PROBLEM:
Would you write out each line of the material below exactly, skipping every picture?

SUPPLIED DATA:
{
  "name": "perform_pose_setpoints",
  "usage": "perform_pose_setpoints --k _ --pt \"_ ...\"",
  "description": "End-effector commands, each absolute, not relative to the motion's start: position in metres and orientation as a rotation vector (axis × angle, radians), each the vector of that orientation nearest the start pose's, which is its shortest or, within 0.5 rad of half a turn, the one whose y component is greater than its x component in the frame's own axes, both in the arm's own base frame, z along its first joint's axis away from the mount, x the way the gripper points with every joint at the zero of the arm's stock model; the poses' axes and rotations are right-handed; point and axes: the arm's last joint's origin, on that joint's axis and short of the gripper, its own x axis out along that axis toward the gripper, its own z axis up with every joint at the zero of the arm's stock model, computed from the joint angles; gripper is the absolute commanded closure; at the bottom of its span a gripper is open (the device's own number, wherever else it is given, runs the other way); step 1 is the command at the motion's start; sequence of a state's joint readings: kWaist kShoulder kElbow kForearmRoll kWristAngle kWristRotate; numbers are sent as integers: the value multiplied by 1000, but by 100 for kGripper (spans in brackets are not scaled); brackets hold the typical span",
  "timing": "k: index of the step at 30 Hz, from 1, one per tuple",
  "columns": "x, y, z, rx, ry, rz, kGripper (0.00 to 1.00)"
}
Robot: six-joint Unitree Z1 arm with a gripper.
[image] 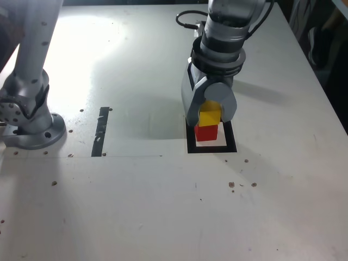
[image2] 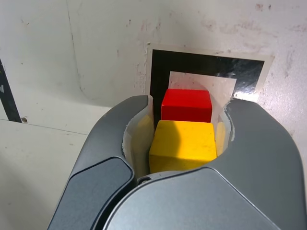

OUTPUT FOR THIS TASK:
{
  "name": "perform_pose_setpoints",
  "usage": "perform_pose_setpoints --k _ --pt \"_ ...\"",
  "description": "End-effector commands, each absolute, not relative to the motion's start: position in metres and orientation as a rotation vector (axis × angle, radians), each the vector of that orientation nearest the start pose's, which is its shortest or, within 0.5 rad of half a turn, the one whose y component is greater than its x component in the frame's own axes, both in the arm's own base frame, z along its first joint's axis away from the mount, x the way the gripper points with every joint at the zero of the arm's stock model; the poses' axes and rotations are right-handed; point and axes: the arm's last joint's origin, on that joint's axis and short of the gripper, its own x axis out along that axis toward the gripper, its own z axis up with every joint at the zero of the arm's stock model, computed from the joint angles; gripper is the absolute commanded closure; at the bottom of its span a gripper is open (the device's own number, wherever else it is given, runs the other way); step 1 is the command at the motion's start; sequence of a state's joint readings: kWaist kShoulder kElbow kForearmRoll kWristAngle kWristRotate; numbers are sent as integers: the value multiplied by 1000, but by 100 for kGripper (spans in brackets are not scaled); brackets hold the typical span",
  "timing": "k: index of the step at 30 Hz, from 1, one per tuple",
  "columns": "x, y, z, rx, ry, rz, kGripper (0.00 to 1.00)"
}
Robot: six-joint Unitree Z1 arm with a gripper.
[image] 
[image2] 

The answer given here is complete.